Amazon recently announced that it has begun an international search for the city that will house its second headquarters (HQ2). The company has resorted to building HQ2 because its original headquarters’ explosive growth has given the city of Seattle a tidal wave of high housing prices and congestion.
The company has put out an open call for cities and states to make bids, dangling 50,000 high paying jobs as the promised jewel. Gov. Mark Dayton has confirmed that Minnesota will be making a confidential bid, which could include economic assistance in the form of tax breaks, free land and rolled back regulations.

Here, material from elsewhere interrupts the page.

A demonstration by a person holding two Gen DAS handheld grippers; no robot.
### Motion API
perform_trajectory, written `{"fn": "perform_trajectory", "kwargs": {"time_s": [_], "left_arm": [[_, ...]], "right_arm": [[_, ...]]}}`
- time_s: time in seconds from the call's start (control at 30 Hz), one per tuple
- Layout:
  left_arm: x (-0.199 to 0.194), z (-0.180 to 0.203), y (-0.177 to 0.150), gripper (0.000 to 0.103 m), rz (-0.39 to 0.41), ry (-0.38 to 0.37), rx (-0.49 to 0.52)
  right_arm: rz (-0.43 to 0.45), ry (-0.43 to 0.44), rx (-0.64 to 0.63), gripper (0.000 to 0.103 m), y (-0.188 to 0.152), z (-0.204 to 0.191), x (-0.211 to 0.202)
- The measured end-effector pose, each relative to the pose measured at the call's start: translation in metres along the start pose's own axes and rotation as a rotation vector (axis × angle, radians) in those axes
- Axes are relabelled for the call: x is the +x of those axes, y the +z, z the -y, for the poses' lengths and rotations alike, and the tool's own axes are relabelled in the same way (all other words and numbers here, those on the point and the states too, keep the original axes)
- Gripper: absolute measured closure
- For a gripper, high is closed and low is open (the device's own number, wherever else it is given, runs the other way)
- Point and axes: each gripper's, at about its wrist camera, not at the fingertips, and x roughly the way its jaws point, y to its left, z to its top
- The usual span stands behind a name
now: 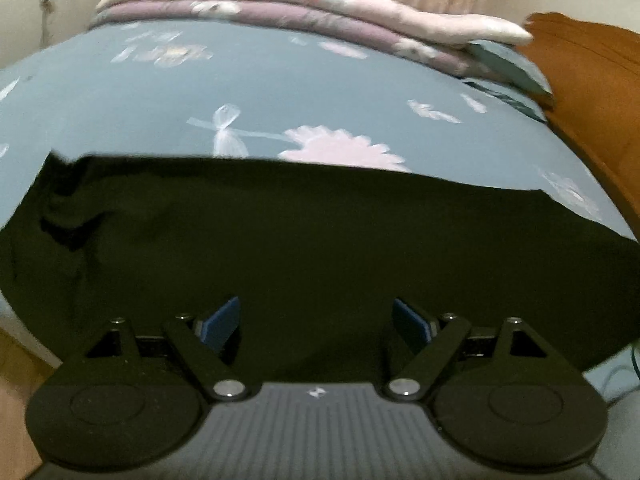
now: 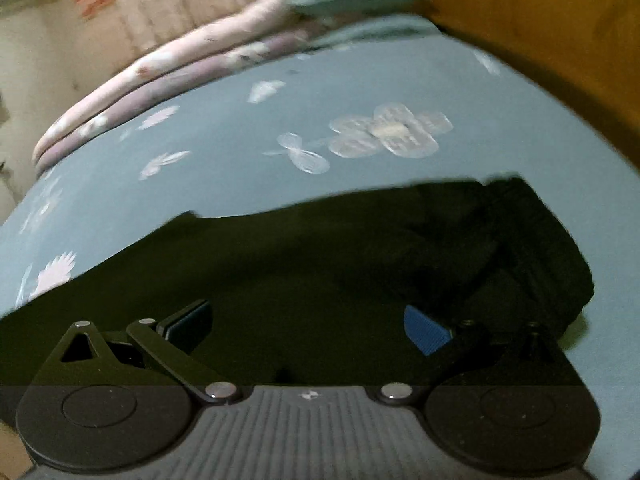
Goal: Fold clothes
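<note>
A black garment [image 1: 304, 240] lies spread flat on a blue flowered bedsheet [image 1: 120, 92]. In the left wrist view my left gripper [image 1: 316, 320] hovers over its near part, blue pads [image 1: 224, 320] wide apart, nothing between them. The right wrist view shows the same black garment [image 2: 320, 256], bunched into folds at its right end [image 2: 536, 248]. My right gripper [image 2: 308, 324] stands open over the cloth, its blue pads [image 2: 424, 330] apart and clamping nothing.
Folded pink and mauve quilts [image 1: 280, 4] lie along the far side of the bed, with a grey-blue pillow [image 1: 508, 64] beside them. An orange-brown wooden board [image 1: 592, 92] borders the bed on the right. The floor [image 1: 16, 360] shows at the lower left.
</note>
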Motion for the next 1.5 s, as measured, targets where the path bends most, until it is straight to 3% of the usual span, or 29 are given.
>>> {"fn": "perform_trajectory", "kwargs": {"time_s": [0.17,0.3,0.37,0.43,0.63,0.8,0.97,1.1,1.17,1.27,1.5], "left_arm": [[-0.005,0.027,-0.008,0.019,0.028,-0.038,0.124],[-0.002,0.034,-0.02,0.019,0.026,-0.053,0.158],[0.001,0.031,-0.025,0.019,0.017,-0.055,0.147],[0.003,0.028,-0.03,0.019,0.007,-0.057,0.136],[-0.001,0.024,-0.045,0.017,-0.014,-0.052,0.148],[-0.013,0.022,-0.053,0.016,-0.029,-0.063,0.177],[-0.015,0.023,-0.032,0.016,0.02,-0.095,0.168],[-0.001,0.038,-0.02,0.016,0.038,-0.116,0.183],[0.006,0.046,-0.022,0.016,0.026,-0.122,0.201],[0.015,0.048,-0.036,0.016,-0.018,-0.114,0.21],[0.003,0.047,-0.052,0.014,-0.004,-0.087,0.248]], "right_arm": [[0.004,-0.007,-0.261,0.0,-0.035,-0.07,-0.011],[-0.058,-0.029,-0.354,0.0,-0.061,-0.101,0.008],[-0.102,-0.042,-0.335,0.0,-0.076,-0.103,0.02],[-0.053,-0.065,-0.363,0.0,-0.087,-0.108,0.019],[-0.026,-0.105,-0.327,0.0,-0.091,-0.112,0.02],[-0.07,-0.122,-0.307,0.0,-0.084,-0.113,0.02],[0.022,-0.067,-0.33,0.0,-0.083,-0.138,-0.004],[-0.011,-0.016,-0.324,0.0,-0.092,-0.156,0.01],[-0.053,-0.008,-0.328,0.0,-0.102,-0.161,0.02],[0.01,-0.025,-0.354,0.0,-0.12,-0.161,0.016],[0.028,-0.049,-0.314,0.0,-0.126,-0.161,0.011]]}}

States and municipalities have long used economic assistance to attract companies. Minnesota has an office of economic development dedicated to this. However, another name for this is corporate welfare, and lately, companies across the U.S. have held jobs hostage to pilfer governments out of their tax dollars. Minnesota should not offer corporate welfare in its bid to Amazon, as doing so would show area-companies that they can ask for hand-outs and divert resources from the real corporate attractions: strong infrastructure and education systems.
Handing out corporate welfare to Amazon would expose Minnesota to a dangerous, never-ending game of bidding for jobs. It would indicate to the corporations in our area that Minnesota will, as Jeff Spross of “The Week” creatively describes it, “fiscally self-immolate” for jobs. The states of Kansas and Missouri have learned this lesson all too well.
Applebee’s convinced Kansas to give them $12 million to stay headquartered in the state, then, six years later, took another $12 million to move across the border to Kansas City, Missouri. Ever an example of corporate accountability, Applebee’s waited four years then moved to California in 2015. Applebee’s was one of many companies in the KC area who played this economic game between states, pushing each state to surrender more of its taxpayer’s money. In total, the states spent nearly half a billion dollars in their border war for “jobs.”
Corporate welfare is a cruel irony for taxpayers. The same year Kansas gave AMC Theaters $50 million to move from Missouri, it cut its education budget by $100 million, according to NPR.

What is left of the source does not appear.